Uma vez que a incubação de 10 minutos para a reconstituição esteja completa, usando uma ponta de pipeta sem cortes, remova todo o líquido das BioBeads. Em seguida, transfira 100 microliters da reconstituição para o tubo com as BioBeads e deixe-a girar em uma roda por 16 horas. No dia seguinte, gire o tubo em um PicoFuge para pelotar as contas, em seguida, transfira o material reconstituído para um tubo PCR limpo e mantenha o tubo no gelo.
Para remover proteínas que não conseguiram reconstituir nos lipossomos, equilibre as colunas de spin de glutationa com tampão de extração, que normalmente envolve três rodadas de lavagem com 400 microliters de tampão, seguidas de centrifugação para remover o tampão. Em seguida, adicione cinco micromoles de cada acompanhante ao material reconstituído, seguido por 100 microliters de tampão de extração, elevando o volume para 200 microlitres. Adicione essa mistura às colunas de giro de glutationa equilibradas, depois conecte as colunas de giro e gire-as por 30 minutos, permitindo que os acompanhantes se liguem à resina.
Após a rotação, gire as colunas brevemente. Recolher o fluxo, que é o material pré-desmatado esgotado de proteínas agregadas. Coloque-o no gelo e prossiga diretamente para o ensaio de extração.
Prepare tubos para análise SDS-PAGE. Adicione 45 microliters de água duplamente destilada ao tubo de entrada, 40 microliters de água ao tubo de fluxo e 16,6 microliters de 4X SDS-PAGE carregando tampão para cada tubo. Para o ensaio de extração, prepare a reação de extração e eleve o volume final para 200 microliters com o tampão de extração.
Em seguida, pré-aqueça o ensaio de extração em um bloco de calor de 30 graus Celsius por dois minutos. Para iniciar o ensaio, adicione ATP a uma concentração final de dois mililitros. Gire o tubo por cinco segundos em um PicoFuge, e incuba-o a 30 graus Celsius por 30 minutos.
Durante a incubação, pegue uma amostra de cinco microliter da reação e adicione-a ao tubo de entrada. Além disso, equilibre uma coluna de spin de glutationa para cada amostra no ensaio de extração, como demonstrado anteriormente. Uma vez que a incubação de 30 minutos esteja completa, adicione 200 microliters de tampão de extração ao tubo, elevando o volume total para 400 microliters.
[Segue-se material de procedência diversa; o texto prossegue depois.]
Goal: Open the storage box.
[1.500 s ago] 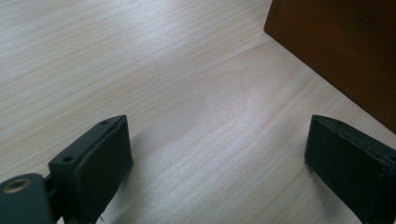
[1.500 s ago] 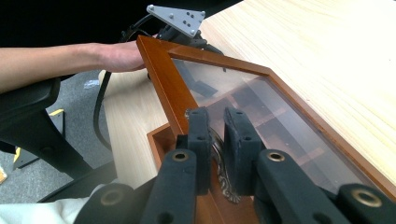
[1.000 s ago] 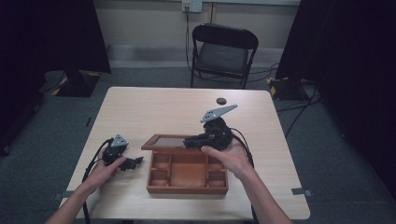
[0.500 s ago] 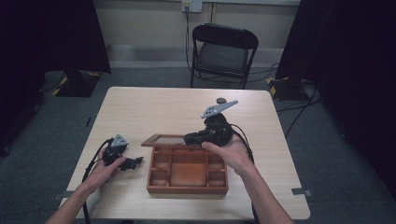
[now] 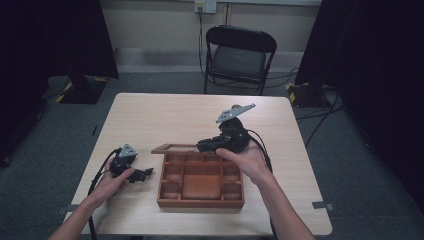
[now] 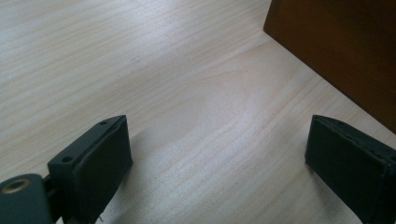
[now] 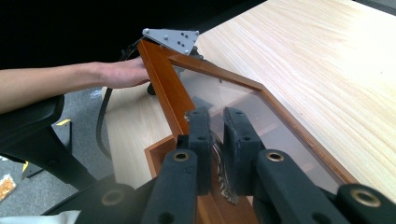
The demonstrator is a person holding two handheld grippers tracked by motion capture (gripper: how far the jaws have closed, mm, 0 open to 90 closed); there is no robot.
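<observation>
The right gripper [image 7: 215,135] is clamped on the frame of the glass lid [image 7: 233,100] of the wooden box [image 5: 200,180], holding the lid raised at the box's far edge (hinge side not discernible). The box sits near the middle of the table [image 5: 165,115]. The left gripper [image 6: 219,158] rests on the table just beside the box, jaws spread wide with nothing between them.

Pale wood table [image 5: 165,112] — compartment box [image 5: 200,200] resting
</observation>
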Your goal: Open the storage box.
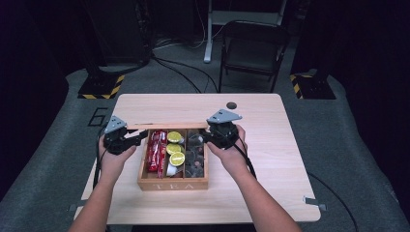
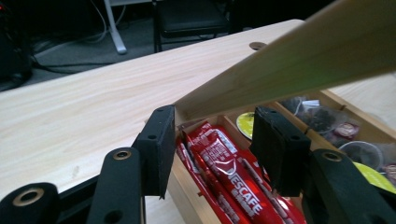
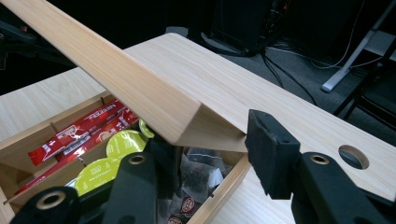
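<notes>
Left claw (image 2: 212,151) open astride lid (image 2: 299,65) corner, right claw (image 3: 210,154) clamping lid's other corner, sachets (image 2: 233,182), pods (image 3: 123,142) beneath.

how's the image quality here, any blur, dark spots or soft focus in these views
High view: wooden table evenly lit, surroundings almost black, whole frame slightly soft. Left gripper view: red coffee sachets fairly sharp, raised wooden lid blurred up close. Right gripper view: lid crisp, black jaws at the bottom soft, background dim.
</notes>
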`<state>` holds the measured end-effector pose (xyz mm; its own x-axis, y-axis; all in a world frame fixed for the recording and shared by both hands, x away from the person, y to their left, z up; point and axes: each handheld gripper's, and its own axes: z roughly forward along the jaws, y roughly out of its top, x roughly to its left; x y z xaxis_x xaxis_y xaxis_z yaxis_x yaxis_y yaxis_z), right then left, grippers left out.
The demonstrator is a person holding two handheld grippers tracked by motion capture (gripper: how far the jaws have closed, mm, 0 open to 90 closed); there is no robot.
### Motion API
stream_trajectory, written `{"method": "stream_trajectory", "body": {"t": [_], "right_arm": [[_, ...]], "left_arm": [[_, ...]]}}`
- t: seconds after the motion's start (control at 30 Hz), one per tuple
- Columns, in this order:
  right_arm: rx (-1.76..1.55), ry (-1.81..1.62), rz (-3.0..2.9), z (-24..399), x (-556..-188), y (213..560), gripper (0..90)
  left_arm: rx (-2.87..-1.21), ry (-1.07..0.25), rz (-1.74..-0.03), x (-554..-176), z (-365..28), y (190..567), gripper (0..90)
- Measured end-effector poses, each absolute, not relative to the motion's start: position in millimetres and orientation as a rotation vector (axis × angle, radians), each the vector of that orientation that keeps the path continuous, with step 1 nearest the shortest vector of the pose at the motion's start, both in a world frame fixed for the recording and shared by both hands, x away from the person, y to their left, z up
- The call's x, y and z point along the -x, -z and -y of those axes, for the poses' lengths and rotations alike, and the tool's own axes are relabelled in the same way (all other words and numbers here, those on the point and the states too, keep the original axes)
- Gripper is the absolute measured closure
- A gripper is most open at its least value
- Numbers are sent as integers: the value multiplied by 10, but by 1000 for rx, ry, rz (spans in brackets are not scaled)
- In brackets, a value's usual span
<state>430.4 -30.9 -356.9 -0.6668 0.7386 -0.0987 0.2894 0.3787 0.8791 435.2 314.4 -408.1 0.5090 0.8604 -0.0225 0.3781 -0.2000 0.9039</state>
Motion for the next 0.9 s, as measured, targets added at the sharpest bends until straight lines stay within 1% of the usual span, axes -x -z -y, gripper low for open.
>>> {"method": "stream_trajectory", "body": {"t": [0.23, 0.4, 0.6, 0.9], "right_arm": [[-887, -1224, -2164, 302, -4290, 3571, 563], [-891, -1241, -2154, 306, -4284, 3585, 555], [-917, -1281, -2139, 341, -4237, 3658, 520], [-983, -1298, -2140, 431, -4099, 3888, 512]], "left_arm": [[-1753, -643, -1036, -4354, -3162, 4055, 576], [-1761, -650, -1033, -4350, -3158, 4052, 578], [-1759, -650, -1034, -4351, -3157, 4051, 580], [-1747, -647, -1038, -4366, -3161, 4047, 580]]}}
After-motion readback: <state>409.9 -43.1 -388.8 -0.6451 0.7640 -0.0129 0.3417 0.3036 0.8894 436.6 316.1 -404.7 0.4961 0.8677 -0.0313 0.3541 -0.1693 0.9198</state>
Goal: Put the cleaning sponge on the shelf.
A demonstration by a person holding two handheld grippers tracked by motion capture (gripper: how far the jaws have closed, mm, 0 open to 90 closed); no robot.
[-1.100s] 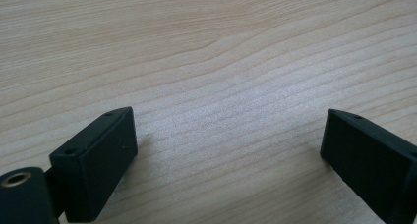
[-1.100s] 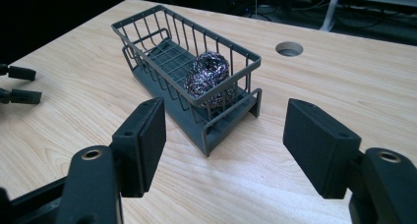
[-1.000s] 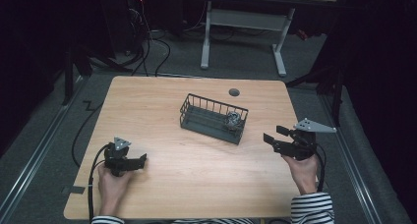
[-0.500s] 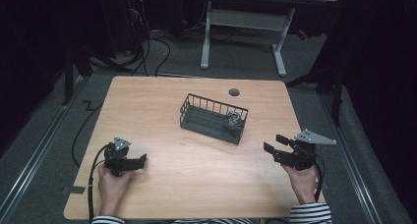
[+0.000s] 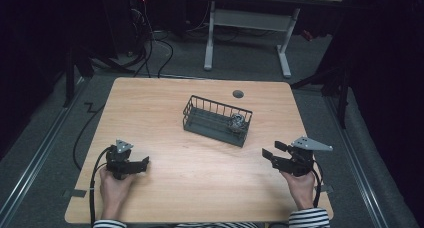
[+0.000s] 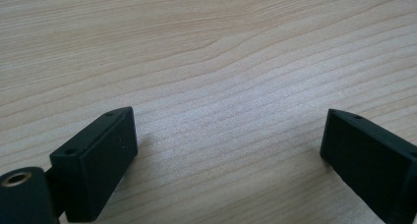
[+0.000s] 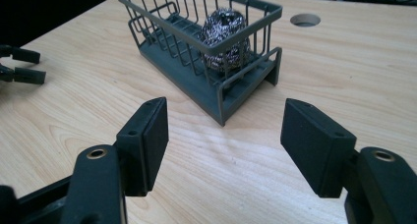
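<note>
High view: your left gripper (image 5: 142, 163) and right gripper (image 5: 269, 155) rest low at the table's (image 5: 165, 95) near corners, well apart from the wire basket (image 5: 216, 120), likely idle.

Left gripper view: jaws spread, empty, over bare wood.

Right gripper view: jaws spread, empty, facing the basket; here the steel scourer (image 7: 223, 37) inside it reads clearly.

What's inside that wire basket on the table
A single steel wool scrubber sits at one end of the wire basket; the remaining floor shows bare slats. Its underside is hidden where it rests on them.
</note>
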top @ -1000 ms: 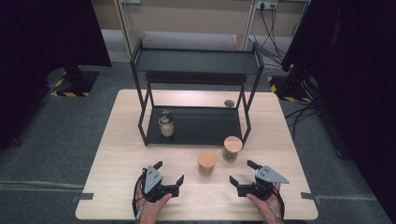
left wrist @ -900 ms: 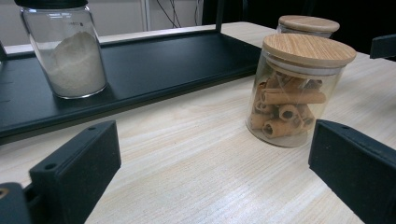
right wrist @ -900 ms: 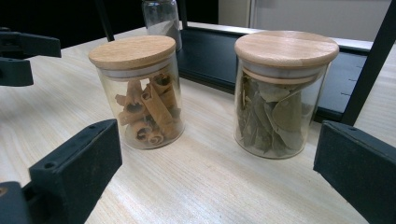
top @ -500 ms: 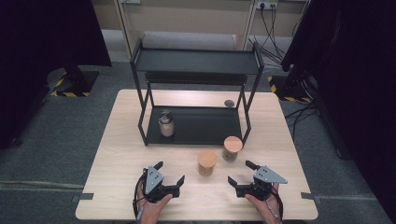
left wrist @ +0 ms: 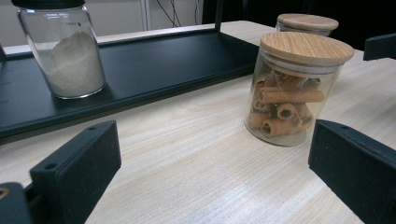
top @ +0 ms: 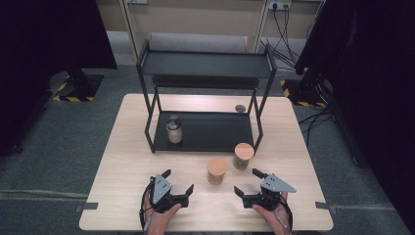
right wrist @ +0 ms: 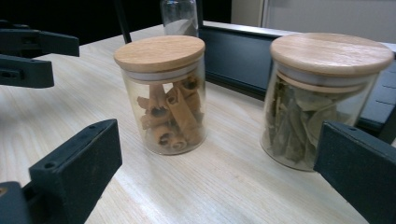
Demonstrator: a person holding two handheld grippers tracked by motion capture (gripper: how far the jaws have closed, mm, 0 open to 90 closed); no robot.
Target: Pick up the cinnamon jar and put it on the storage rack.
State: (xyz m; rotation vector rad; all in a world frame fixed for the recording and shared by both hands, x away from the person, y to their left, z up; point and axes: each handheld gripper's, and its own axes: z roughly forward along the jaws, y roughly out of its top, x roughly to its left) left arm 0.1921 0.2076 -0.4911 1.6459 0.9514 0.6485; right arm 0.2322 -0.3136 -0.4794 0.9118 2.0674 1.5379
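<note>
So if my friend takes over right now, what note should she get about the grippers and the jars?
Left gripper: open, empty, low over the table's near edge.
Right gripper: open, empty, same height.
Cinnamon jar and leaf jar: on the table between the grippers and the black rack, lids on.
White powder jar: on the rack's bottom shelf.
Done: nothing gripped yet.
Left: probably picking up the two wooden-lid jars.

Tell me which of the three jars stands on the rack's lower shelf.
The dark-lidded jar of white powder stands on the black rack. The cinnamon jar and the leaf jar, both wooden-lidded, stand on the table.
</note>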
Em seguida, adicione esta reação à resina de glutationa equilibrada e deixe-a girar por 30 minutos a quatro graus Celsius. Após a rotação, gire as colunas para coletar o fluxo-through e, em seguida, pegue uma amostra de 10 microliter para o tubo de fluxo. Lave a resina duas vezes com 400 microliters de tampão de extração, descartando o fluxo após cada lavagem.
Após a terceira lavagem, mantenha o fluxo e leve uma amostra de 50 microliter para o tubo de lavagem. Em seguida, prepare cinco mililitros de tampão de elução adicionando glutationa reduzida a uma concentração final de cinco milimoles no buffer de extração. Adicione 200 microliters do tampão de elução à coluna de giro e incubar por cinco minutos.
Em seguida, centrifufique a coluna e colete o fluxo. Repita o passo de eluição mais uma vez. Após a segunda eluição, pegue uma alíquota de 50 microliter da amostra de eluição e adicione-a ao tubo de elute.
Depois de executar uma mancha ocidental, a eficiência de extração pode ser determinada comparando a quantidade de substrato na fração de elute com a fração de entrada. O sinal no fluxo mostra alguma variabilidade, mas é geralmente semelhante à fração de entrada, e não há sinal na fração de lavagem. Normalmente, há uma eficiência de extração de aproximadamente 10% para o controle positivo e uma eficiência de extração de um a 2% para o controle negativo.
Quando as condições de reconstituição não são otimizadas, os níveis de extração são comparáveis entre as amostras positivas e negativas. Esta técnica permitiu que nosso laboratório testásse propriedades biofísicas do substrato a afetar o reconhecimento por Msp1.